Quando parecia que o confronto entre Musk e Moraes ia escalar para uma nova fase, a X emitiu um comunicado reconhecendo que a restauração do serviço foi involuntária e mostrando vontade de colaboração: “Continuamos com os esforços para trabalhar com o governo brasileiro para que ela (X) volte o mais rápido possível ao povo brasileiro”.
Dois dias depois, a X nomeou sua nova representante legal no Brasil: Rachel de Oliveira Villa Nova, antiga advogada da empresa antes do fechamento de seu escritório no país em agosto. Depois que o STF liquidou as multas de 18 milhões de reais da plataforma usando as contas da X e da Starlink (empresa de internet via satélite propriedade de Elon Musk), a nomeação de um representante legal abre caminho para a restauração do serviço da X no país sul-americano. “A decisão que Alexandre de Moraes tomou exigia três condições para que a X voltasse. Essas condições estão praticamente cumpridas”, assegura João Brant, secretário nacional de Políticas Digitais.
Com o atual bloqueio da X e o caráter sigiloso do processo, não é possível verificar se a terceira condição (o fechamento de perfis com conteúdo golpista) está sendo totalmente cumprida. Já foram bloqueados alguns dos perfis mais polêmicos, como dos influenciadores digitais Allan dos Santos (fugitivo da justiça) e Paulo Figueiredo.
Alexandre de Moraes solicitou no último sábado mais documentação à X, alegando que a nomeação do representante legal no país “não foi devidamente apresentada”. Além disso, autorizou a Polícia Federal (PF) a investigar perfis que burlaram o bloqueio da X usando serviços da tecnologia Virtual Private Network (VPN), como os deputados Eduardo Bolsonaro (filho do ex-presidente), Níkolas Ferreira e Carla Zambelli. O retorno do funcionamento da X no Brasil depende, por sua vez, segundo a BBC, do pagamento de uma nova multa que está sendo calculada por diversos órgãos públicos do Brasil.

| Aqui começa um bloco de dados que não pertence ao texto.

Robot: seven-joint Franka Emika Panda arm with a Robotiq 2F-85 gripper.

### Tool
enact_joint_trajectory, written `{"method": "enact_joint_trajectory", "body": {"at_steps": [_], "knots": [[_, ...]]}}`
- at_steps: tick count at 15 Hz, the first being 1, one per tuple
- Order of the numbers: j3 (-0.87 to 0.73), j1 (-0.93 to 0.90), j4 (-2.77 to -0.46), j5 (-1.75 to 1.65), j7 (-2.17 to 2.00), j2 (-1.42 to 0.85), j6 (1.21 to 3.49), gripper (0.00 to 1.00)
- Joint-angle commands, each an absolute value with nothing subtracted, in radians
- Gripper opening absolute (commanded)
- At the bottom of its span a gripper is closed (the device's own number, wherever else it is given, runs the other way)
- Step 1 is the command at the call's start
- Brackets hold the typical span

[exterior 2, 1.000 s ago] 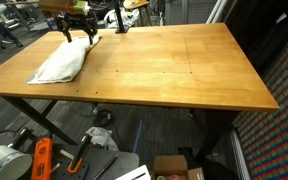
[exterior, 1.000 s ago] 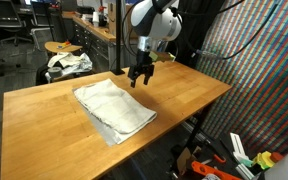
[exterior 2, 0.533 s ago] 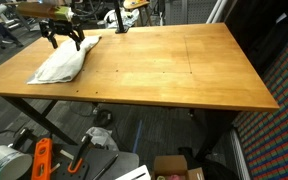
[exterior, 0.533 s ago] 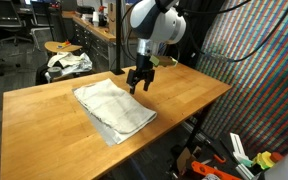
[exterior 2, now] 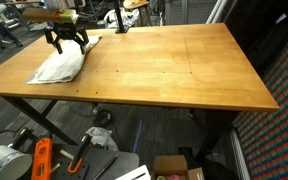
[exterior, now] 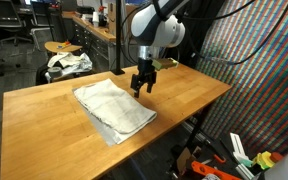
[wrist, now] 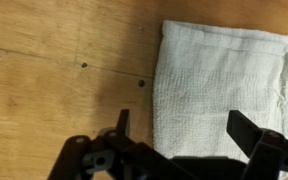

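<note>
A folded white cloth [exterior: 112,108] lies on the wooden table [exterior: 184,95]; it also shows in the other exterior view [exterior 2: 60,64] and fills the right of the wrist view [wrist: 224,85]. My gripper [exterior: 140,86] hangs open and empty just above the cloth's far edge, seen too in an exterior view [exterior 2: 67,44]. In the wrist view the two fingertips [wrist: 184,125] straddle the cloth's left edge, one over bare wood, one over cloth.
A chair with crumpled cloth [exterior: 68,63] stands behind the table. Tools and a bucket [exterior 2: 4,160] lie on the floor below the table's front edge, with a cardboard box [exterior 2: 174,167] nearby. Small screw holes [wrist: 83,66] dot the wood.
The gripper has shifted slightly along the cloth's edge and come a little lower. The cloth has not moved.
</note>
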State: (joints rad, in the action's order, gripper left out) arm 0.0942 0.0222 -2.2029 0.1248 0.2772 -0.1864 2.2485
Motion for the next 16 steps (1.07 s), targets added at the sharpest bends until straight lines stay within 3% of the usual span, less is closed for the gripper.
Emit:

O principal motivo para a mudança de estratégia da X reside, segundo a maioria dos analistas e especialistas, na pressão dos investidores da plataforma. Bruna Santos, da organização global Digital Action, considera que a plataforma depende dos investidores e de sua imagem pública. “Tudo o que está acontecendo não tem beneficiado a imagem da plataforma, que sofreu um êxodo considerável de anunciantes”, afirmou Bruna Santos à BBC.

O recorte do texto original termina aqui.